Exercise aim: Shown below is a listing with pictures; reproduce exactly, and only, the lines between the ones containing "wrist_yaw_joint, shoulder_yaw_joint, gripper" and "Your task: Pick", inclusive, leaving the pictures out.

Collected data:

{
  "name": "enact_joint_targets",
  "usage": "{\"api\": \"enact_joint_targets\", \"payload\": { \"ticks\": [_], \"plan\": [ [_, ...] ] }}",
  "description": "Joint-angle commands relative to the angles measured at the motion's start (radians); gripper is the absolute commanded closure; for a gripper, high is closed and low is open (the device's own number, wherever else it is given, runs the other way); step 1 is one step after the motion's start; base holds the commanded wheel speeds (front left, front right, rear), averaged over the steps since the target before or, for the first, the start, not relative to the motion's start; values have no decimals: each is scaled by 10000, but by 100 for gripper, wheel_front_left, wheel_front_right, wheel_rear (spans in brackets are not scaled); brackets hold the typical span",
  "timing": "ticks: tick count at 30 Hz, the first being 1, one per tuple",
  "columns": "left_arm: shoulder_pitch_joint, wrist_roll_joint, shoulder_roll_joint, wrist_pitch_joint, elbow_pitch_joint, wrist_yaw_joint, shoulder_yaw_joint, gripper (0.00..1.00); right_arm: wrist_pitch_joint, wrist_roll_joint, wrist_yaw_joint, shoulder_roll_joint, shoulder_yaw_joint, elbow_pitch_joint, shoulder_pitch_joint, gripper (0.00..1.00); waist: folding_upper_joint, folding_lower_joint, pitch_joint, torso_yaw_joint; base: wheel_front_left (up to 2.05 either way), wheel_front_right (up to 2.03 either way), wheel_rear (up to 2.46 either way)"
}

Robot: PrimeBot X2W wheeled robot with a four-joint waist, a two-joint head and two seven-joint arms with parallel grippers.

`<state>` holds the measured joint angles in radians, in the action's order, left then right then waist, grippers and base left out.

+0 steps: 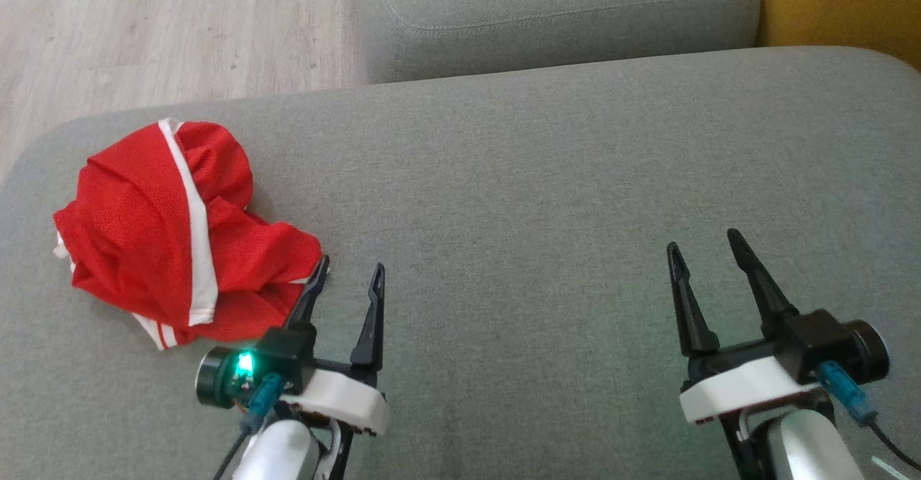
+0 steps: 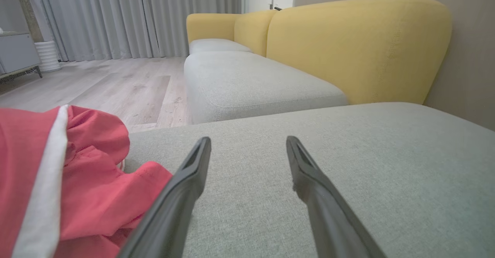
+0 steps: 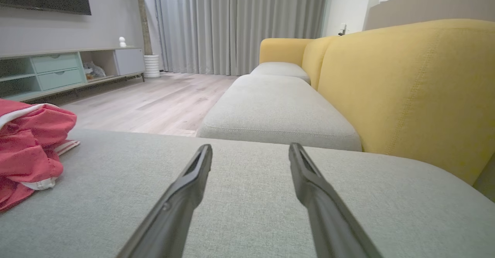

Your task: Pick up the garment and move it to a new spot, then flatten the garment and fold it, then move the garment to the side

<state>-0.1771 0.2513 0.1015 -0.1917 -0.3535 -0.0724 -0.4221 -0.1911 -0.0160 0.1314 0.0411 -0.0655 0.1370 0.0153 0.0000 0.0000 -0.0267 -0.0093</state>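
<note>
Grey fabric seat [image 1: 547, 178], yellow backrest [image 2: 359, 45], wood floor [image 1: 144, 26]; left jaws, right jaws apart.

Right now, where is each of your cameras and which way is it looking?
Head view: on the head, looking down at the grey fabric sofa cushion; open left gripper and right gripper show.
Left wrist view: low over the cushion, facing the yellow padded sofa back; own dark fingers show.
Right wrist view: same, with its own fingers.
All three share the crumpled red white-striped garment.
</note>
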Motion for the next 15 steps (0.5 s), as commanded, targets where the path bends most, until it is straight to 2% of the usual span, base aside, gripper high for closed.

Exercise output:
  "columns": "left_arm: shoulder_pitch_joint, wrist_roll_joint, shoulder_roll_joint, wrist_pitch_joint, elbow_pitch_joint, wrist_yaw_joint, shoulder_yaw_joint, gripper (0.00..1.00); right_arm: wrist_pitch_joint, wrist_roll_joint, wrist_yaw_joint, shoulder_roll_joint, shoulder_yaw_joint, elbow_pitch_joint, shoulder_pitch_joint, gripper (0.00..1.00); waist: folding_upper_joint, folding_lower_joint, pitch_joint, torso_yaw_joint; base: wheel_front_left (up to 2.05 either way), wheel_front_right (up to 2.03 either way), wheel_rear (up to 2.46 either way)"
}

Robot: PrimeBot X2W wheeled robot with a four-joint waist, a two-joint head and two seven-joint arms with parallel grippers.

`<state>` holds the measured joint angles in radians, in the action's order, left then right then waist, grippers and base left out.

+0 steps: 
+0 steps: 
+0 steps: 

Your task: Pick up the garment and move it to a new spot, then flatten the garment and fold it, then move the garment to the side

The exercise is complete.